8. No Sense

26.3K 3K 332
                                    

"Karena Nyonya Ivoni telah bangun dari koma. Makanya Tuan Ace sibuk mengurus segala sesuatu yang Nyonya Ivoni butuhkan selama di rumah sakit. Tidak ada lagi waktu yang ia sisakan untuk pelacur kecil dan murahan sepertimu!" Sebelum pergi, Monica menyempatkan dirinya untuk menendang kaki Zee.

Mendengar apa yang dikatakan oleh Monica, membuat pertahan Zee semakin tidak tertahankan. Zee semakin menangis. Jika andaikan bisa, Zee ingin sekali meraung meratapi nasibnya yang kini hanya bagai seonggok kotoran tidak berguna. Zee berusaha keras meredam tangisannya, tapi ia tetap tidak bisa. Sebagian dari dirinya menolak untuk tenang.

Zee terus menangis, sendirian. Ia memeluk tubuhnya sendiri. Ia merasakan dingin yang mencekam sekarang. Ketakutannya sekarang sudah menyeruak keluar. Zee pikir ia telah siap menghadapi semua ini. Siapa sangka, ia bahkan belum siap sama sekali. Zee tahu ia tidak bisa lagi berada di rumah ini. Ia sudah memikirkan rencana yang sebenarnya akan sangat menyakitinya dan anak-anak. Tapi apa boleh buat, Zee harus pergi dari rumah ini, secepatnya.

Zee telah mati, ia tenggelam. Tidak bisa bernapas. Perasaannya sakit, berdarah dan terus mengalir. Kepalanya seakan-akan ingin pecah. Zee mati. Bukan, jiwanya yang mati. Meskipun tidak akan tersampaikan, perasaannya untuk Ace tidak akan pernah mati. Hanya saja, ia merasakan jiwanya yang telah mati dan perasaannya yang meluap-luap. Zee tidak tahu bagaimana cara menyampaikan perasaannya.

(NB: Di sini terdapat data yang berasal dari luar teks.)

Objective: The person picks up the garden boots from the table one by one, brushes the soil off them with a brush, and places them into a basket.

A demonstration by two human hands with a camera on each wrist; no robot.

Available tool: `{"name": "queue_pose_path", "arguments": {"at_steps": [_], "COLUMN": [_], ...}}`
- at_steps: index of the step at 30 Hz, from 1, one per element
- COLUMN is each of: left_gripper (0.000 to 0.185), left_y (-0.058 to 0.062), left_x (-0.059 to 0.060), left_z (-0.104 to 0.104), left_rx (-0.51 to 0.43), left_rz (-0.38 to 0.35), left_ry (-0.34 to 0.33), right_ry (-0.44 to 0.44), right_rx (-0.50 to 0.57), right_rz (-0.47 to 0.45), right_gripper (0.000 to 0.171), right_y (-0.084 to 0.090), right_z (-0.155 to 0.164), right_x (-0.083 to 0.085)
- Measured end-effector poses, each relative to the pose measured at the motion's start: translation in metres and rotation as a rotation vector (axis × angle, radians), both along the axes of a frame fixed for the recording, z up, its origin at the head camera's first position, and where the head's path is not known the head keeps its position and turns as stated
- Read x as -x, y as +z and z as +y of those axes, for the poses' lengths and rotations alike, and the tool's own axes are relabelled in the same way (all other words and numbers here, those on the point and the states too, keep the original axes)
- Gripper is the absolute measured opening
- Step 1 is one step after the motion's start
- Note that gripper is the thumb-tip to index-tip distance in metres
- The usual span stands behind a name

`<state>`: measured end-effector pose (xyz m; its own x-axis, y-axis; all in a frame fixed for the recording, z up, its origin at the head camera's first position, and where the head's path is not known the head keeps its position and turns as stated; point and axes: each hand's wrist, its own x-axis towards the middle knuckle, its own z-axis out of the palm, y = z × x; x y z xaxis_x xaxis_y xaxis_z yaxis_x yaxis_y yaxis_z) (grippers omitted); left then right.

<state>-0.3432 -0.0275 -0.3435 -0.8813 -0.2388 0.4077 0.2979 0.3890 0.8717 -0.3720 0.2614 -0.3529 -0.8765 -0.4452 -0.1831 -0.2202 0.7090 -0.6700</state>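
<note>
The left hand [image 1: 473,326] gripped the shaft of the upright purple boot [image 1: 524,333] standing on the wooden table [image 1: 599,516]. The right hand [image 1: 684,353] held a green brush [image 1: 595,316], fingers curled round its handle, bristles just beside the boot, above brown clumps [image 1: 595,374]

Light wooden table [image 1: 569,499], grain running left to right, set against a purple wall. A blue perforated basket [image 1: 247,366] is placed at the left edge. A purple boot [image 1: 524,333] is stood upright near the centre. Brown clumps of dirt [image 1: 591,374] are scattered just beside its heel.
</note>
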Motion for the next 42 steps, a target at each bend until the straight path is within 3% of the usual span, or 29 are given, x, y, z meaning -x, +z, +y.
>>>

Yang Zee tahu hanya ia harus pergi dari rumah ini secepat yang ia bisa sebelum ia benar-benar mati secara fisik.

.
.
.
》》》
.
.
.

Sebuah sore yang sangat tenang dan nyaman untuk Zee habiskan bersama dengan Jeff dan Ash. Zee sudah menyiapkan beberapa muffin hangat untuk menemani piknik rutin di sore hari mereka. Seperti biasa, Zee telah menyiapkan teh hangat untuk mereka. Teh beraroma bunga peony itu sangatlah nikmat dan menyegarkan. Dengan mengonsumsi teh aroma peony itu, Zee berharap bahwa kehidupan Jeff dan Ash akan terus dipenuhi oleh kebahagiaan dan cinta kasih. Tidak hanya dari Zee, tapi dari Daddy bahkan Mommy mereka.

"Papa? Papa baik-baik saja?" tanya Ash ke arah Zee yang saat ini sedang memijat pelipisnya pelan. Beberapa hari ini memang perasaan Zee serasa sangat tidak enak dan tidak nyaman. Tidak hanya perasaan, tapi perutnya bagai terasa diaduk-aduk. Jika ia ingin makan sesuatu yang baunya agak sedikit menyengat, pasti hal itu akan membuat Zee merasa mual dan ujung-ujungnya tidak jadi makan. Entah penyakit apa yang Zee rasakan saat ini.

"Tidak apa-apa. Papa baik-baik saja kok," jawab Zee seadanya. Ia tidak mau membuat anak-anaknya khawatir mengenai keadaannya. Kemungkinan Zee hanya mengalami masuk angin biasa. Atau mungkin hal yang lebih buruk dari itu? Who knows.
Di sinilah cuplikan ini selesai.